## Exercise:
Copy, exactly and without additions, every line in the records below from the one holding "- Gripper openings" through the one holding "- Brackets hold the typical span", both ends included.

[Stored records]
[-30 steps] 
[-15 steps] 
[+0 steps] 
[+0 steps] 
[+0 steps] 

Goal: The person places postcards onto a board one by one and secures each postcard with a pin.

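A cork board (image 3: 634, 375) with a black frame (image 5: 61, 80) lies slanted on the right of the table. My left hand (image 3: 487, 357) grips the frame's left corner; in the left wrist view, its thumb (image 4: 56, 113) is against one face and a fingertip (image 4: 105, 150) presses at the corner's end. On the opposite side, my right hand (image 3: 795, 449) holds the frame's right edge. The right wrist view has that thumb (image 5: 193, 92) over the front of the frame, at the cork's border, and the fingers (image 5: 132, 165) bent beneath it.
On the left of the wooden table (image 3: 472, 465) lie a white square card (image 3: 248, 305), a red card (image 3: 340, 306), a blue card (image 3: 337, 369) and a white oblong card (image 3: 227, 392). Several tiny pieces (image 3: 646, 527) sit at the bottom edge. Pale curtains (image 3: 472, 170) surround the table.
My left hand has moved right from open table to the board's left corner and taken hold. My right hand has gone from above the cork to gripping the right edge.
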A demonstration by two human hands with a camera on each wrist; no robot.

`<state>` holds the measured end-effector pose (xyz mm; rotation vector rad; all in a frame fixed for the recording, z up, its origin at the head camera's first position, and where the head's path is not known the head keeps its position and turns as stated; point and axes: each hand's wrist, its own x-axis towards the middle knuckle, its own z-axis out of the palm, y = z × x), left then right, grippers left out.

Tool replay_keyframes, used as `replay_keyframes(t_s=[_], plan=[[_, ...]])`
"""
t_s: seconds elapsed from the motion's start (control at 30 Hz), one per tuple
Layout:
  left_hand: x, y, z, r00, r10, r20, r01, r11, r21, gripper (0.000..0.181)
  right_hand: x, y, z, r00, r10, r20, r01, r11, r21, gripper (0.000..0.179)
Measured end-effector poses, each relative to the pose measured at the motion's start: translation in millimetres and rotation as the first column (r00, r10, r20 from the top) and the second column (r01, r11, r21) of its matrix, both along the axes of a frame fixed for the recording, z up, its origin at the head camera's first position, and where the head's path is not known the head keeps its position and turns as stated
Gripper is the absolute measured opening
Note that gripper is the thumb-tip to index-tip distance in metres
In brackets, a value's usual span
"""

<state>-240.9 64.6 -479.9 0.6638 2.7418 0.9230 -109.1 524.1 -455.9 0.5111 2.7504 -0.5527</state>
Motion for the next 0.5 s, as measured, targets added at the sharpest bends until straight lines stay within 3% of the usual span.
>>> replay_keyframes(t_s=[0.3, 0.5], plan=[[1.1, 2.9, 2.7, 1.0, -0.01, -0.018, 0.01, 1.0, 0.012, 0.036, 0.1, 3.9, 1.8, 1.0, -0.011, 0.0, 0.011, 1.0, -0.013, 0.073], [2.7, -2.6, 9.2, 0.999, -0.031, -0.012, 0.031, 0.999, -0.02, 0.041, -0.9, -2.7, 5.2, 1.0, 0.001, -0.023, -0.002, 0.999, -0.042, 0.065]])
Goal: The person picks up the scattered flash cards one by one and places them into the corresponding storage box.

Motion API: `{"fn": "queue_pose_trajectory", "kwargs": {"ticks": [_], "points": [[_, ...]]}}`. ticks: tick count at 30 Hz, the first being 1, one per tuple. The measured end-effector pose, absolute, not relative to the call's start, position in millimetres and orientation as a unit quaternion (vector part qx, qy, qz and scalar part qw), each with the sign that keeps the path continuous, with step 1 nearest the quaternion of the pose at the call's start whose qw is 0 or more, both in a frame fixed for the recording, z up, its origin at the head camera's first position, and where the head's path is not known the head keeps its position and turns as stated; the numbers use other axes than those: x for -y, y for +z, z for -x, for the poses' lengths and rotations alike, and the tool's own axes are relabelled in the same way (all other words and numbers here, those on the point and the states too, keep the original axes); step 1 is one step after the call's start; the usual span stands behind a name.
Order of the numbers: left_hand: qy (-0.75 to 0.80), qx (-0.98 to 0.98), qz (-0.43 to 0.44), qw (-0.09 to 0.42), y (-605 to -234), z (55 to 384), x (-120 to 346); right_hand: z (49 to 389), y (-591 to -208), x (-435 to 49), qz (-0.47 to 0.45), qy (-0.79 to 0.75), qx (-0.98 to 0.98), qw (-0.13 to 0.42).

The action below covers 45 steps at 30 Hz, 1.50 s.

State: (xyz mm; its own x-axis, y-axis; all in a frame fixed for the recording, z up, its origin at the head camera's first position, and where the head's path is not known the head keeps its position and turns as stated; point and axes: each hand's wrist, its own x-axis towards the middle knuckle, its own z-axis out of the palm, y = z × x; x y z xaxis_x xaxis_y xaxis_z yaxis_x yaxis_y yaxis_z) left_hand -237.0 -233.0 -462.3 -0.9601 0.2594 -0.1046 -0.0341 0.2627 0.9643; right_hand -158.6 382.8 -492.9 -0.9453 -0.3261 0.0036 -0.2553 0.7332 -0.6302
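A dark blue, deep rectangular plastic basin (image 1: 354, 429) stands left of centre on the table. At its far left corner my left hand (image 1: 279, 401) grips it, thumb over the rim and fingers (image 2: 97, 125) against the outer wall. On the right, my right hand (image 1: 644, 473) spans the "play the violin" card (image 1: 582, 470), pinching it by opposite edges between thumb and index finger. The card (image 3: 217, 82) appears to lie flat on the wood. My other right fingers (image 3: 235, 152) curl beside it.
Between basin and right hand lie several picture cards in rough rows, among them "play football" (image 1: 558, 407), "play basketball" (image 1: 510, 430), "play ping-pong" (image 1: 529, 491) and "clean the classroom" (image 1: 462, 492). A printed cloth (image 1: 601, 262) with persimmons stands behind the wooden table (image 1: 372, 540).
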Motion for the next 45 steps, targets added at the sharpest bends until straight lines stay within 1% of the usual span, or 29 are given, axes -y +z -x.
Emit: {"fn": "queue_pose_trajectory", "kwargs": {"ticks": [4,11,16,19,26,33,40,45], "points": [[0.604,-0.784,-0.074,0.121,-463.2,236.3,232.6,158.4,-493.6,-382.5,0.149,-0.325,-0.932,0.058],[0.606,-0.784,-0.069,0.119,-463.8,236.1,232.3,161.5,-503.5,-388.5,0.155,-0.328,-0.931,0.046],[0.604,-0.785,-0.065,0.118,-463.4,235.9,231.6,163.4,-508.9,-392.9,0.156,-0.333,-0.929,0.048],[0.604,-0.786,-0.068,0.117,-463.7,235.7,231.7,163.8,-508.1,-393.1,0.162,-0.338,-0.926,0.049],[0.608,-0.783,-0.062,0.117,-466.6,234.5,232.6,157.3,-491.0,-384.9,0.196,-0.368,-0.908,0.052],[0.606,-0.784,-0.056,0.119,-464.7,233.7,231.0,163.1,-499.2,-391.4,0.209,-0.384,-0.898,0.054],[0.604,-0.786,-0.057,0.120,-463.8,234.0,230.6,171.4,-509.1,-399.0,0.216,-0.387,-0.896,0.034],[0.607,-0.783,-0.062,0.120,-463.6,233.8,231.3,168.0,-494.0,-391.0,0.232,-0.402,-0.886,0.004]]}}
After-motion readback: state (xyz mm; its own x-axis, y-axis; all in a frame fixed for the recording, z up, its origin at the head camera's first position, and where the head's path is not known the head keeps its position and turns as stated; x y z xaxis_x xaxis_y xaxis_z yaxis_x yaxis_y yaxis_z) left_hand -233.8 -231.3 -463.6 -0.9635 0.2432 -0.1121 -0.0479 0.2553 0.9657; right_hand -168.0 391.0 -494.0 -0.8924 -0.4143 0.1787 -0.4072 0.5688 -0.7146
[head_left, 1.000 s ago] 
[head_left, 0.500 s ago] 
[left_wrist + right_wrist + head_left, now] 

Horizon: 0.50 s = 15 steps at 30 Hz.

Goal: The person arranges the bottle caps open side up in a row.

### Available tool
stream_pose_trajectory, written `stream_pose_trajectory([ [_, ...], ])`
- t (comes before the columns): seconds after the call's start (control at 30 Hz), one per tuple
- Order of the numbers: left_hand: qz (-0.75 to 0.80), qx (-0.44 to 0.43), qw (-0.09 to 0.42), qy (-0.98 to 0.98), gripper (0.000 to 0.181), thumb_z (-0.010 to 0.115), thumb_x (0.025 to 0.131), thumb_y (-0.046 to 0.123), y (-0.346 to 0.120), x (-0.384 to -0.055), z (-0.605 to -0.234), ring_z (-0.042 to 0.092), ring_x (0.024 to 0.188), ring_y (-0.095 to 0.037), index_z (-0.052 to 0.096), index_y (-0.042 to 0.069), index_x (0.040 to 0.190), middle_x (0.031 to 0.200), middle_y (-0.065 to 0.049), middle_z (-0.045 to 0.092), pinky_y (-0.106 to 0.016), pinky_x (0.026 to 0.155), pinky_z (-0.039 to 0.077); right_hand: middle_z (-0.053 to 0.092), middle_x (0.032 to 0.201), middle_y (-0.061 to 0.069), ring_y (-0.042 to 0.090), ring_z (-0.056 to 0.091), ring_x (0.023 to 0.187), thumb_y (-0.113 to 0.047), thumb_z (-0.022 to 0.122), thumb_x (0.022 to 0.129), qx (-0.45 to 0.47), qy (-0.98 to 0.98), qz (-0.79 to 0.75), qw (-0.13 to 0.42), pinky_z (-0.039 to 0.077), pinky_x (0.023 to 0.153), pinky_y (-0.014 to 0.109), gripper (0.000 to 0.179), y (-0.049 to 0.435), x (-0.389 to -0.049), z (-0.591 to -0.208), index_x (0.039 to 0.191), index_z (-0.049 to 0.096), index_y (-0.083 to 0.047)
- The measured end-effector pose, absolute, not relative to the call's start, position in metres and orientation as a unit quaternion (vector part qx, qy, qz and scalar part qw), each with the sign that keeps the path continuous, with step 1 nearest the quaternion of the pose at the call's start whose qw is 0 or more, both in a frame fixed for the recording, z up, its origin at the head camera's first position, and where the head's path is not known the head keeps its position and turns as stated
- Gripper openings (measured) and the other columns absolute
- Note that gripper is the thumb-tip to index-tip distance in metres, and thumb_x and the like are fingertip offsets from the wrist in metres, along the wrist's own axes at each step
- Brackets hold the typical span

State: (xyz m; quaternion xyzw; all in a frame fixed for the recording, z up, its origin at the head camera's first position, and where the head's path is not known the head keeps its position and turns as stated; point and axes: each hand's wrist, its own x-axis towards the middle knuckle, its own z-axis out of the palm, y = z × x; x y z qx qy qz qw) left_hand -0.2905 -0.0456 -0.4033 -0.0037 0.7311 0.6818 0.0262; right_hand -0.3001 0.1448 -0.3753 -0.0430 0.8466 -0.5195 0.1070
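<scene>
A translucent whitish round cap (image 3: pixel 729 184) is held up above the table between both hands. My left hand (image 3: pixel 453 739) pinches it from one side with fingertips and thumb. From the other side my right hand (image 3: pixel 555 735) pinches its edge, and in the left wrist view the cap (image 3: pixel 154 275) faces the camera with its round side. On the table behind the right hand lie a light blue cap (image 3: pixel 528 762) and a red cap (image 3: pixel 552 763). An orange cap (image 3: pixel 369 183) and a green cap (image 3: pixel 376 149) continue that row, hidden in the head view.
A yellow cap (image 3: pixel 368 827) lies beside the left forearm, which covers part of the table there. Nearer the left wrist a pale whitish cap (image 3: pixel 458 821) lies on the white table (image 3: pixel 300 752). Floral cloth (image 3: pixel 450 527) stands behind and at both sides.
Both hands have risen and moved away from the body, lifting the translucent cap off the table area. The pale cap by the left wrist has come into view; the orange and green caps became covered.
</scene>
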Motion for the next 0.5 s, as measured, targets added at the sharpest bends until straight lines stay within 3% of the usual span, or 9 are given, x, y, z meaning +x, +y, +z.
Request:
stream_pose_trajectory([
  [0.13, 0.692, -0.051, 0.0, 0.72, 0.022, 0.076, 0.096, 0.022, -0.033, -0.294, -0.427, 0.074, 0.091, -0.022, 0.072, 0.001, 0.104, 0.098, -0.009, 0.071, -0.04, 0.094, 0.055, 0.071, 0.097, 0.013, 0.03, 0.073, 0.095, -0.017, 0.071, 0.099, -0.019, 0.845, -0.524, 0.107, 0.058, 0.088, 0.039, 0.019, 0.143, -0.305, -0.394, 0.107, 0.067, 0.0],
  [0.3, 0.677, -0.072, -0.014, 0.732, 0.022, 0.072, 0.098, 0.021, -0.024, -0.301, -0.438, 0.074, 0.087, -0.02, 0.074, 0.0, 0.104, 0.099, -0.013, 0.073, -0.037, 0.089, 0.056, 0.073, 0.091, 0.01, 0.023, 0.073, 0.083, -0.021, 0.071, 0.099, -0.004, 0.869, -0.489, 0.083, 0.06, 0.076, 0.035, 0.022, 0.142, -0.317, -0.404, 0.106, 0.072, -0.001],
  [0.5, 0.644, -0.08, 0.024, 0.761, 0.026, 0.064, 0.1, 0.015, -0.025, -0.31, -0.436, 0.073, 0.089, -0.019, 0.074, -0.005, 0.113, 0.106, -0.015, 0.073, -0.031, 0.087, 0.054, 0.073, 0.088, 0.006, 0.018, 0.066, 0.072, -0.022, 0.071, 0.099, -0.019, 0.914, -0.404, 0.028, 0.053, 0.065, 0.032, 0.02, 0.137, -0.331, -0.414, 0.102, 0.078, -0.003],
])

## Finished exercise:
- Gripper openings (measured) and the other columns absolute
- Note that gripper is the thumb-tip to index-tip distance in metres, and thumb_x and the like are fingertip offsets from the wrist in metres, along the wrist's own axes at each step
- Brackets hold the typical span

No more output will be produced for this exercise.